I was hoping a school would instill that confidence.
Can you recommend some things that should be on a portfolio or at least some things you would expect a VFX artist specializing on character combat to have on his or her site?
Can you recommend a tutorial or book that really helped you develop?
Thanks again for your advice, it is well taken.
@DeepSpaceBanana Thanks for that info DeepSpaceBanana, it sounds like your program was a lot more like mine than I thought.
It is a shame to me that the schools have not really picked up on the need for a specialized program in real-time VFX.
@Travis I think that is a great idea Travis I would be happy to add my experience for the school I attended to that thread.
@NateLane Thanks Nate I will take a look at their program.
Perhaps something else to consider. Most people hiring for art roles are fairly focused on your reel and portfolio. Whilst quite a few countries require a degree to get a work permit.
Yeah that is true.
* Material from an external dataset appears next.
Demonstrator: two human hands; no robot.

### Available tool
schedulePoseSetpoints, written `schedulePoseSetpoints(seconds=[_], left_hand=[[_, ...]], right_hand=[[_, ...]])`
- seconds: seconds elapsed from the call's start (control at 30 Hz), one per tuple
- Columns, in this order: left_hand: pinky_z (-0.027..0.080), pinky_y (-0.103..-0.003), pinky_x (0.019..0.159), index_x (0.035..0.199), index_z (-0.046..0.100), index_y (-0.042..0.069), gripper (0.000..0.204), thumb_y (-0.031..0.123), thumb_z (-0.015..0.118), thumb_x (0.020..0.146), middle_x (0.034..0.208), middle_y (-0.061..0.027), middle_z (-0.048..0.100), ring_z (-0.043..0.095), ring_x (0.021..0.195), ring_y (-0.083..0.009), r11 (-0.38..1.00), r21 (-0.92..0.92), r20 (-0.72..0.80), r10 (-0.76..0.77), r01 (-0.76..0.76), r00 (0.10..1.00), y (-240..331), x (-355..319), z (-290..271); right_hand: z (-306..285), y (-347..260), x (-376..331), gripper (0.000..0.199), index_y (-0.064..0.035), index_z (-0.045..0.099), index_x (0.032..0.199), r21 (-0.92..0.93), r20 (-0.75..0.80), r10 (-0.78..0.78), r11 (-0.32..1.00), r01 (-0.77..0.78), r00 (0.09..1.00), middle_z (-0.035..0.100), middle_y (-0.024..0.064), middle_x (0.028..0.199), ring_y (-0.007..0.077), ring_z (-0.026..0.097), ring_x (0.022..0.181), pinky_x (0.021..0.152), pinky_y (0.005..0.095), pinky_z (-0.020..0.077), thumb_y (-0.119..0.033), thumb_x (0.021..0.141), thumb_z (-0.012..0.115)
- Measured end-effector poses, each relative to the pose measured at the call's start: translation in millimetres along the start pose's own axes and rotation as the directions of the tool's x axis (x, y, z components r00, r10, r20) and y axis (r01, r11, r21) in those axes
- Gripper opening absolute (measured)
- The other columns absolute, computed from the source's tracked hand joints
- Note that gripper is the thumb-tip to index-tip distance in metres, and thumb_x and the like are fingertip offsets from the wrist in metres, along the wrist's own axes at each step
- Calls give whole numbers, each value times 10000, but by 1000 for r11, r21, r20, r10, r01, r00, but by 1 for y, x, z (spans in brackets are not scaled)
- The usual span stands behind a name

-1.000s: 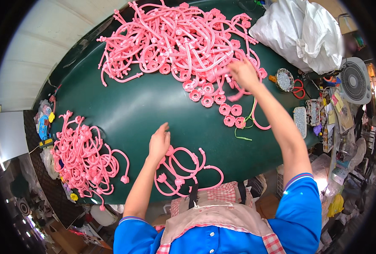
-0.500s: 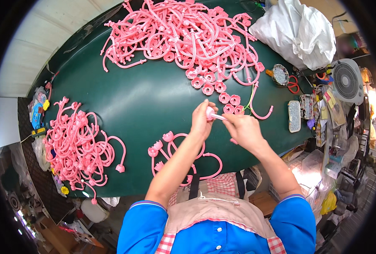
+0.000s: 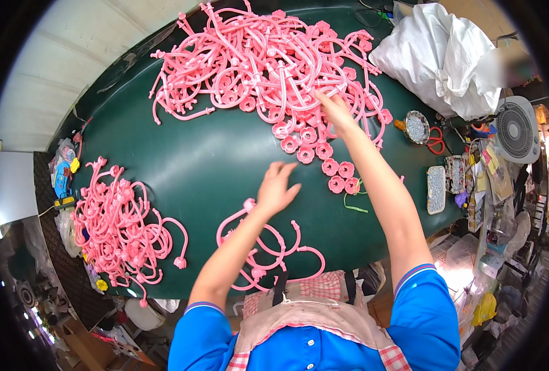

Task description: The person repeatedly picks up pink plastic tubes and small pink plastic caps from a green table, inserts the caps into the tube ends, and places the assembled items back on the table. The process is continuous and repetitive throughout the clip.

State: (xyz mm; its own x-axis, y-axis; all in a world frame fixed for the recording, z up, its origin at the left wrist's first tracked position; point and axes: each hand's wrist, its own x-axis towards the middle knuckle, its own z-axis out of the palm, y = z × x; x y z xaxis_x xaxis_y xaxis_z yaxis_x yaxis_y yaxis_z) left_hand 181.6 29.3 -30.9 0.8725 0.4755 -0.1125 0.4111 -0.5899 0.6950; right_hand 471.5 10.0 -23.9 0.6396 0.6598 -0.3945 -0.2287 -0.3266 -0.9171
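Observation:
My left hand (image 3: 278,187) hovers over the green tabletop, fingers apart and holding nothing. Just beyond the wrist lies a small group of curved pink plastic tubes (image 3: 314,250), some with flower-shaped ends. My right hand (image 3: 336,114) reaches to the near edge of a big heap of pink tubes (image 3: 249,59), its fingers stretched out against them; no tube is visibly gripped. Several loose pink flower-shaped cups (image 3: 307,135) lie in a cluster just below that hand. A thin green tie (image 3: 356,208) sits beside the nearest cups.
Another pile of pink tubes with flower ends (image 3: 126,216) lies at the left. Along the right edge are a round dish of small silvery pieces (image 3: 417,128), red-handled scissors (image 3: 436,141), an oblong tray (image 3: 436,190), a white sack (image 3: 438,59) and a grey fan (image 3: 514,128).
My hands have parted from the pink piece they held together. The right has reached forward to the big heap; the left has drawn back leftward and opened. The nearby tube group has shifted.

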Motion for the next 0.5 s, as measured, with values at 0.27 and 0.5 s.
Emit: schedulePoseSetpoints(seconds=[0.27, 0.5], left_hand=[[564, -476, 855, 1105, 618, 68, 386, 207, 821, 808, 1349, -145, 507, 623, 1104, -373, 979, 200, -55, -39, 50, 998, -8, 55, 60], [527, -423, 739, 1212, 648, 43, 400, 362, 648, 970, 1061, -159, 675, 659, 896, -307, 894, -437, -276, -240, 101, 930, 7, 43, 53]], right_hand=[[-69, -151, -19, 321, -122, 483, 863, 433, 15, -517, 775, 461, 856, 432, -38, 689, 89, 376, 587, 538, 264, 367, -343, 1093, 515], [-143, -40, -39, 266, -40, 567, 1169, -773, 24, -780, 383, 506, 626, 648, 143, 860, 370, 607, 661, 588, 464, 488, -285, 1082, 513]])
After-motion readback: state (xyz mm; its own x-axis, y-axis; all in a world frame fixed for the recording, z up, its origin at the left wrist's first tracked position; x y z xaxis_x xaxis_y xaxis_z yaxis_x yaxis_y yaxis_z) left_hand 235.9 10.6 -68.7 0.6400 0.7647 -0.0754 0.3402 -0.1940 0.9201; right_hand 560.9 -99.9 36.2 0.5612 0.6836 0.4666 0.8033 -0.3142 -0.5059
I have a Bachelor’s in Computer Game Design from a four year university, but I find I have to explain what that means to every employer.
One of the reasons I want to learn Houdini and other software systems is because I want to present a full design for combat designs I have come up with including VFX and animations. My school taught me modeling, rigging and animation. But particle systems and shaders are their own thing.
To your point though I’m finding you live and die by your portfolio, regardless of the degree.
Things I would definitely recommend for a reel are: fire, water and dust. Those things are used everywhere in pretty much every game, from in your face like a car crashing through a wall, to super subtle like a character’s foot impacts on the ground or gently falling from the ceiling.
For combat oriented stuff, I would say weapon trails/slashes and quick, flashy impacts are the bread and butter there. Check out everyone’s threads for the Trails challenge on here for some good stuff on those. Be able to break your effects up to create looping versions. A good example is the Barbarian’s Whirlwind attack in Diablo. You’ll need a particle system for the windup, one that can convincingly loop for as long as needed, and one for the finish that can convincingly overlap with the loop when it’s canceled early.
As for tutorials that have helped me the most, Jeremy Baldwin’s Visual FX Masterclass is a mountain of quality fx info; worth every penny and more. It looks like Eat3d shut down, but it seems like you can get the tutorials here http://www.cgriver.com/7546-advanced-vfx-masterclass-bundle.html . The price might seem like a bit much, but I can almost guarantee you, you’ll get more out of that than a semester on vfx at any school currently.
If you still want more focused education on Houdini, then I’d recommend signing up for a mentorship. They will run you about the cost of a 18 unit school semester, but you will be getting focused training and 1 on 1 time with a game or cinematic industry professional who uses the program to a high level with lots of experience.
Edit: just stumbled upon this http://www.appliedhoudini.com/
@Travis Thanks Travis this gives me some places to start. I will check out the tutorials you recommended.